- The task
Write the records below out in full, character for character, with no pictures.

- Listed entries
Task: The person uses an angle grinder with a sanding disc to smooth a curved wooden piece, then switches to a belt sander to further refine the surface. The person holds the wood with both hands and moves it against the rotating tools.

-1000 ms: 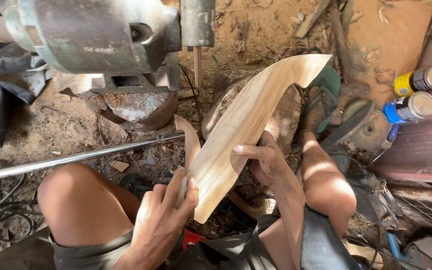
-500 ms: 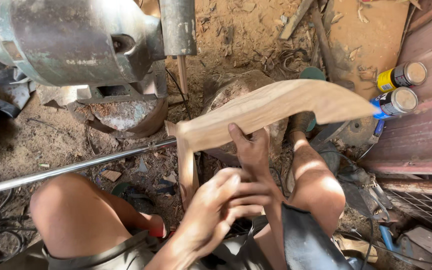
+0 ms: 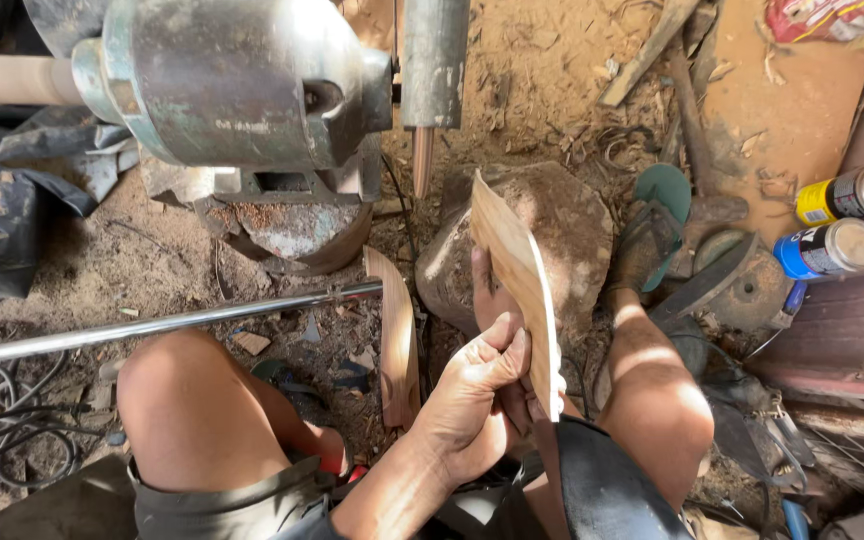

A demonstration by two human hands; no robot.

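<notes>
Left hand: closed on wood piece, thumb along its edge.
Right hand: behind the piece, grip not visible.
Piece: edge-on above stone, between knees.
Risk: thin edge may slip; spindle close by.

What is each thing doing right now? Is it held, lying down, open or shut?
Curved wooden piece: held up on edge, in both hands.
Left hand: closed on the piece's lower end.
Right hand: mostly hidden behind the piece.
Second wooden piece: lying on the ground.
Metal rod: lying across the knee.
Two spray cans: lying down, capped.
</notes>
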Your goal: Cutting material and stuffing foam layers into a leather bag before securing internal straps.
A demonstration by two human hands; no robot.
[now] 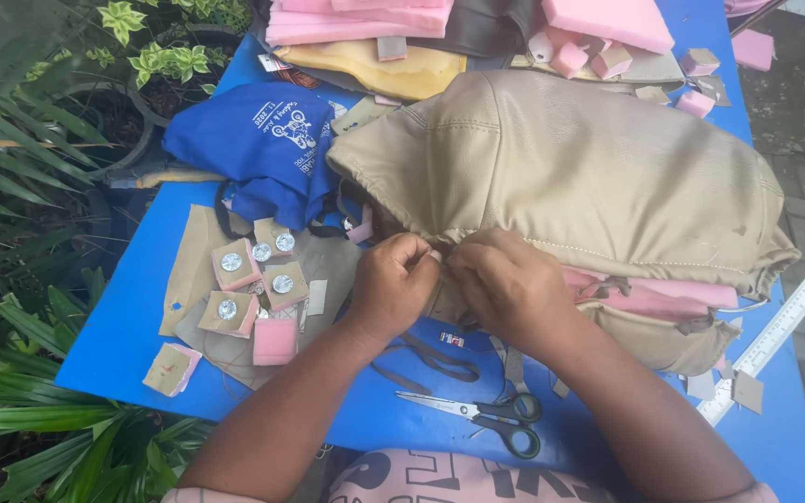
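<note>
A large tan leatherette cover with stitched seams lies over pink foam on a blue table. My left hand and my right hand meet at the cover's near edge, fingers pinched on its gathered hem, close to a thin drawstring. Below my hands lie dark straps and black-handled scissors.
A blue cloth bag lies at the left. Several small pink foam blocks topped with round silver buttons sit on tan scraps. A white ruler lies at the right edge. Pink foam sheets are stacked at the far end. Plants border the left.
</note>
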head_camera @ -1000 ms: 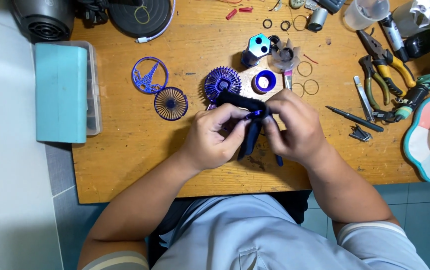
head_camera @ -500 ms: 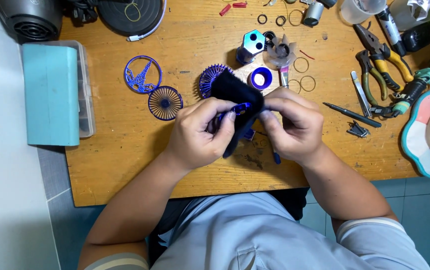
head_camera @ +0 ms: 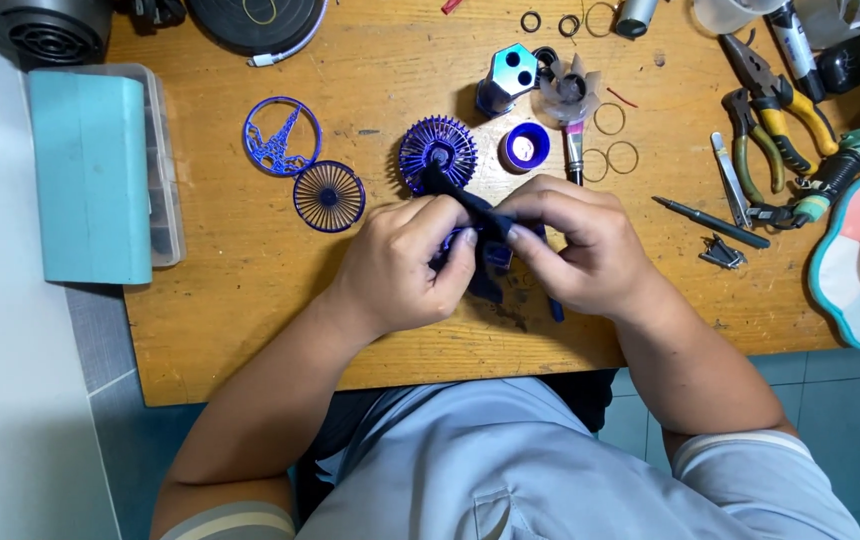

- Solved exercise
Task: The person uses an angle grinder with a sanding disc to smooth a curved wooden piece, then switches to a belt sander to further refine the surface. The person holds the wood with both hands and moves it against the rotating tools.

-1000 ms: 
-500 ms: 
+0 ms: 

A demonstration by two human hands; no robot.

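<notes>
Left hand: closed on wood piece, thumb along its edge.
Right hand: behind the piece, grip not visible.
Piece: edge-on above stone, between knees.
Risk: thin edge may slip; spindle close by.

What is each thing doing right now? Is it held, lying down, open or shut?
Curved wooden piece: held up on edge, in both hands.
Left hand: closed on the piece's lower end.
Right hand: mostly hidden behind the piece.
Second wooden piece: lying on the ground.
Metal rod: lying across the knee.
Two spray cans: lying down, capped.
</notes>
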Your goal: Cutting material and stuffing foam layers into a leather bag before securing internal straps.
A demonstration by two human hands; no robot.
[now] 
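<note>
A large tan leatherette cover with stitched seams lies over pink foam on a blue table. My left hand and my right hand meet at the cover's near edge, fingers pinched on its gathered hem, close to a thin drawstring. Below my hands lie dark straps and black-handled scissors.
A blue cloth bag lies at the left. Several small pink foam blocks topped with round silver buttons sit on tan scraps. A white ruler lies at the right edge. Pink foam sheets are stacked at the far end. Plants border the left.
</note>
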head_camera @ -1000 ms: 
head_camera @ -500 ms: 
head_camera @ +0 ms: 

Nothing more is required for this answer.